◆青少年フィランソロピスト賞
< 文部科学大臣賞 >
かとう___やしろ
加東市立社小学校 (兵庫県加東市)
同校はボランティア委員を中心に、ネパールの小学校建設支援のための「お年玉募金」を28年間継続。累計約250万円の寄付は小学校10校の整備に役立てられている。
きっかけは1987年、同校で開催したネパールの写真展。衛生環境の良くない状況や小学生が校舎もない過酷な状態で勉強していることを知った児童は、翌年1月、お年玉の一部を持ち寄って、78,000円を寄付。首都カトマンズの病院で設備購入費に使われた。翌年からは現地の小学校整備に協力するようになった。2003年からは兵庫県宝塚市のNPO法人「ヘルプ・ネパール・アソシエーション・ジャパン」に募金を託している。
阪神・淡路大震災の際には、ネパールの児童が、ジャガイモを売るなどして得た7,000円を同校へ送金。ネパールとの絆は、一時期、道徳の教科書に掲載され、その内容は今も全児童に読み継がれている。
2011年3月の東日本大震災、また、今年(2015年)4月のネパール地震の際もボランティア委員の児童は「自分たちも何かできないか」と教員に相談、緊急募金活動を行うことを決め、集会で全校児童へ協力を呼び掛け、保護者、地域住民にもチラシを配布するなどの工夫をして働きかけた。ネパールへの支援から始まった募金活動は、児童の「恩返し・恩送り」の心、公共心を醸成し、同校の文化として定着、発展し続けている。
児童の他者を思いやる気持ちや主体性を伸ばす教員の力、活動をつないできた児童、地域の力に敬意を表し、「文部科学大臣賞」として称えたい。
< 奨励賞 >
しらかわだい
神戸市立白川台中学校 (神戸市)
同校は学校教育の柱としてボランティア活動を位置づけ、「中学生の目線で地域社会の課題を考え、できることを実行する」との考えで、全生徒がボランティアクラブの一員として、年間を通して様々な活動に参加している。
活動に必要な資金の一部は駅頭や、地元企業や福祉施設等、近隣約40事業所での募金活動で調達。毎年10~20万円を東日本大震災や新潟県中越地震等の被災地支援や地域の独居高齢者に年賀状を送る福祉活動等に役立てている。
昨年(2014年)の兵庫県丹波市豪雨災害の際には、生徒から「何かできることをしたい」という声があがり、現地で不足している雑巾を地域に呼びかけて収集、寄贈するほか、現地でのボランティア活動も行い、有志生徒、教員、地域住民がともに汗を流した。今年(2015年)のネパール地震の際も緊急募金を呼びかけるなど、「できることを実行する」という意識が生徒の中に浸透している。また、活動時、生徒が地域住民に働きかけることによって、学校と縁遠かった人も関わるきっかけになり、行事や授業への協力者が増えるなど応援の輪が広がっている。
中学生が懸け橋となって学校と地域の連携を促進している好例であり、生徒、教員、地域住民の信頼を育む地道な努力に敬意を表し、その更なる発展を期待して奨励賞を贈るものである。
< 奨励賞 >
千葉県立銚子商業高等学校 (銚子市)
同校では3年次に、課題研究の授業を設け、生徒がチームに分かれて様々なテーマに取り組む。

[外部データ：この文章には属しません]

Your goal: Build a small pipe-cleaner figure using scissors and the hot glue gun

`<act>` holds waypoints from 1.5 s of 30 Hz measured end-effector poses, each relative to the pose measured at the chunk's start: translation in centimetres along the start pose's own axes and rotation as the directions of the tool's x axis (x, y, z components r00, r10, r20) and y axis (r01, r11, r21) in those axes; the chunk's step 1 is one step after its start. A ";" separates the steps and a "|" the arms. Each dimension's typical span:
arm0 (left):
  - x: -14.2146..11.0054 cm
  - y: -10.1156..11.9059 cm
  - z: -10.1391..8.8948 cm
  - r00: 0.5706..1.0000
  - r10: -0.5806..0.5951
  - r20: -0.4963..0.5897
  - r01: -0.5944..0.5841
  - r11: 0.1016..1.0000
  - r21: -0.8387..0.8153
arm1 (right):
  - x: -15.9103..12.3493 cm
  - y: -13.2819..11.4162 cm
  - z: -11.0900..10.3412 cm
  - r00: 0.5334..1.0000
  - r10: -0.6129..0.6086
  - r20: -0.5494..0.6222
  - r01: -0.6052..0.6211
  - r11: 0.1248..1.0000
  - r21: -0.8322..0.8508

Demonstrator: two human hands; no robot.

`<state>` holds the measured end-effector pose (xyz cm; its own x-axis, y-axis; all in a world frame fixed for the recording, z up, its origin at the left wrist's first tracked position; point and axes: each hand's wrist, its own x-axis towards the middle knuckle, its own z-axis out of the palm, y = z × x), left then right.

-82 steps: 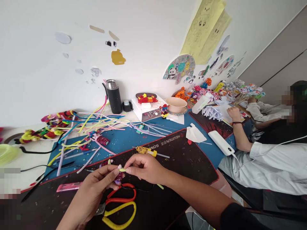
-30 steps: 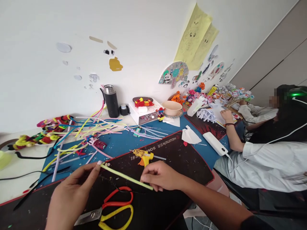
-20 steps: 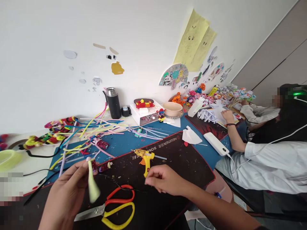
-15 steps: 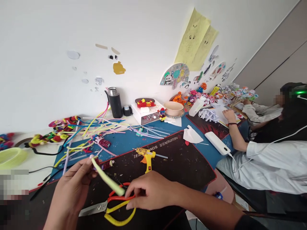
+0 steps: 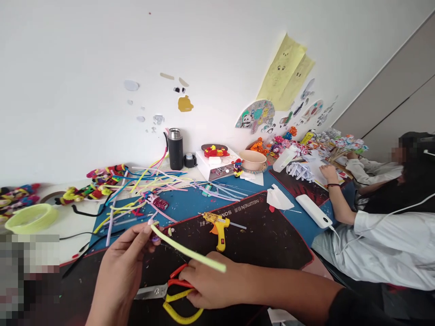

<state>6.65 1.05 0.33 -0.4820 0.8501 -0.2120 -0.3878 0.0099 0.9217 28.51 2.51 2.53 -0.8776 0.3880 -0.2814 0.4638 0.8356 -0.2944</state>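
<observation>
- The left hand [image 5: 118,260], near and left of centre, pinches a small purple piece [image 5: 155,237] between thumb and fingertips, raised above the black mat [image 5: 265,244].
- A pale yellow-green pipe cleaner [image 5: 187,251] extends from that pinch toward the right, its loose end in front of the right hand [image 5: 210,280].
- The right hand is at the red and yellow handles of the scissors [image 5: 163,290], fingers curled over the loops; how firmly they close, I cannot tell.
- The scissors lie on the mat, blades pointing left, below the raised piece.
- A yellow hot glue gun [image 5: 218,222] lies just beyond the right hand, its nozzle toward the left.
- Farther left, a sequined purple figure [image 5: 159,202] rests near loose coloured pipe cleaners [image 5: 113,213].
- A black flask [image 5: 176,153] stands upright at the far side, by the wall.
- At right, a white-sleeved person [image 5: 390,231] sits beside a white power bank [image 5: 313,211].
</observation>
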 end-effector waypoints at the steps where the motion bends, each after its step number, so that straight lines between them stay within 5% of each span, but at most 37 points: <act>1: 0.0 0.1 -0.1 1.000 -0.002 -0.010 0.002 1.000 -0.007 | 0.0 0.0 -0.1 0.999 0.026 0.029 -0.028 0.998 0.056; 4: 0.2 0.1 -0.4 0.999 0.003 -0.049 -0.006 0.999 -0.048 | 0.1 0.5 0.2 0.991 0.103 0.082 -0.122 0.953 0.278; 7: 0.7 0.0 -1.0 0.997 0.026 -0.076 -0.033 0.996 -0.088 | 0.1 1.3 0.9 0.977 0.192 0.095 -0.213 0.807 0.550; 11: 1.0 0.3 -1.6 0.981 0.103 -0.164 -0.123 0.986 -0.117 | 0.0 2.3 1.8 0.943 0.219 0.251 -0.319 0.377 0.869; 14: 1.1 0.8 -1.8 0.952 0.161 -0.261 -0.191 0.977 -0.093 | -0.2 2.5 2.5 0.942 0.177 0.286 -0.301 0.065 0.951; 19: 1.4 0.9 -2.1 0.914 0.198 -0.353 -0.230 0.972 -0.051 | -0.6 2.5 4.2 0.964 0.086 0.252 -0.227 -0.228 0.947; 29: 1.6 0.7 -1.3 0.933 0.137 -0.334 -0.177 0.980 -0.094 | -2.0 5.3 4.1 0.957 -0.240 0.165 -0.217 -0.212 0.953; 39: 1.9 -0.4 -1.3 0.957 -0.037 -0.289 0.001 0.992 -0.123 | 0.8 4.9 3.8 0.993 -0.110 0.050 -0.079 -0.274 0.958; 45: 0.8 -0.3 0.3 0.964 -0.237 -0.117 0.218 0.964 -0.153 | 1.3 5.4 4.4 0.991 -0.121 0.064 -0.093 -0.250 0.964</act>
<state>6.65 1.85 -0.05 -0.4649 0.7560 -0.4609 -0.5992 0.1146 0.7924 30.36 5.82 -3.40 -0.9176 0.2584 -0.3021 0.0825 -0.6195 -0.7806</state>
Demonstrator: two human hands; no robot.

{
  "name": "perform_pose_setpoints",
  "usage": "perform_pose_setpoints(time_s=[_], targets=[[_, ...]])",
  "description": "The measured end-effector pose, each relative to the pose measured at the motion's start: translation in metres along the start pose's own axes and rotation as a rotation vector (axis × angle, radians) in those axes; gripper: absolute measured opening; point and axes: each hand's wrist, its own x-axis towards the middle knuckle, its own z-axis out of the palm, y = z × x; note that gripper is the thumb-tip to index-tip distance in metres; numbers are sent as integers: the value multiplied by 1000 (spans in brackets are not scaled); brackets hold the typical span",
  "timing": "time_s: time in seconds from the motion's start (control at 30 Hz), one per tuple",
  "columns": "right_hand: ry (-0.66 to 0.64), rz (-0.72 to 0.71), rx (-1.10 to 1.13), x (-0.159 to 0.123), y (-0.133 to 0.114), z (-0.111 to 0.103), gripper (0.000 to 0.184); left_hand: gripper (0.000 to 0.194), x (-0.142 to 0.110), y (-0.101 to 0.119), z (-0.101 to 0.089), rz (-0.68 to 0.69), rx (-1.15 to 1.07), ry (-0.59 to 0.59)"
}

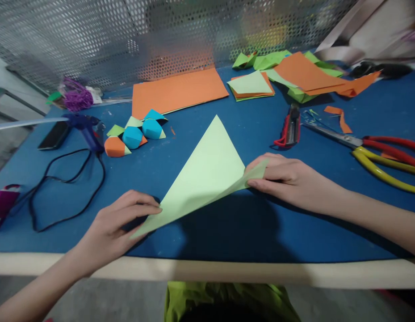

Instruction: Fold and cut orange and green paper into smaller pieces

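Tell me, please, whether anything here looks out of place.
Nothing looks spilled, and the pale green sheet shows no visible tear. Only clutter stands out: crumpled paper at the back right, unlike the flat orange sheet; an orange strip loose by the scissors; and a black cord sprawling in loops on the left.

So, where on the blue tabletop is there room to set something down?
Bare patches: between the pale green sheet and red cutter; nearer the person, between left hand and right hand. Crowded: back right, with orange paper and green paper.

left hand (115, 220) with thumb tip seemingly hidden under green paper (207, 170), scissors (356, 142) cut by right edge
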Motion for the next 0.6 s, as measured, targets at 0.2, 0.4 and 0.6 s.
perform_pose_setpoints(time_s=[0.2,0.4,0.6], targets=[[30,171,39,1,-6,3,45,11,-3,14,12,-391,-61,235],[80,254,38,5,-10,6,47,24,5,17,14,-558,-99,286],[101,259,14,7,-12,5,47,24,4,14,16,-613,-182,320]])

2014年度は3年生10名が、地域活性化をテーマに経営難が続く地元路線・銚子電鉄を応援するプロジェクトを立ち上げた。
当初は車内アナウンスの改良や吹奏楽演奏などを考えたが、同社社員との話し合いで、同年1月に脱線した車両の検査・修理代に1,500万円超、車輪だけでも500万円が必要という状況を知り、修理代の資金調達を支援する取り組みを開始した。
インターネットで小口の寄付を募るクラウドファンディングの活用を決め、目標金額を300万円に設定。ウェブサイトに掲載する文章を何度も練り直し、寄付者への特典は銚子電鉄に相談して検討を重ね、教員はメディアへのリリースや卒業生への呼びかけなどに協力した。
開始から2ヶ月で全国の鉄道ファンなど415人から395万円が集まった。それ以外にも地域住民や卒業生、同級生からも寄付が集まり、物品販売収益金を含め約500万円が銚子電鉄への寄付となった。残りの修理費用を同社が捻出し、修理を終えた車両は4月から運行を再開した。プロジェクトは後輩に引き継がれ、電車内での名産品販売やイベント等での収益金寄付を継続している。
地域社会に勇気と希望を与えた高校生の意欲と行動力、それを支えた教員の信念に敬意を表し、今後の地域発展につながることを期待して奨励賞を贈るものである。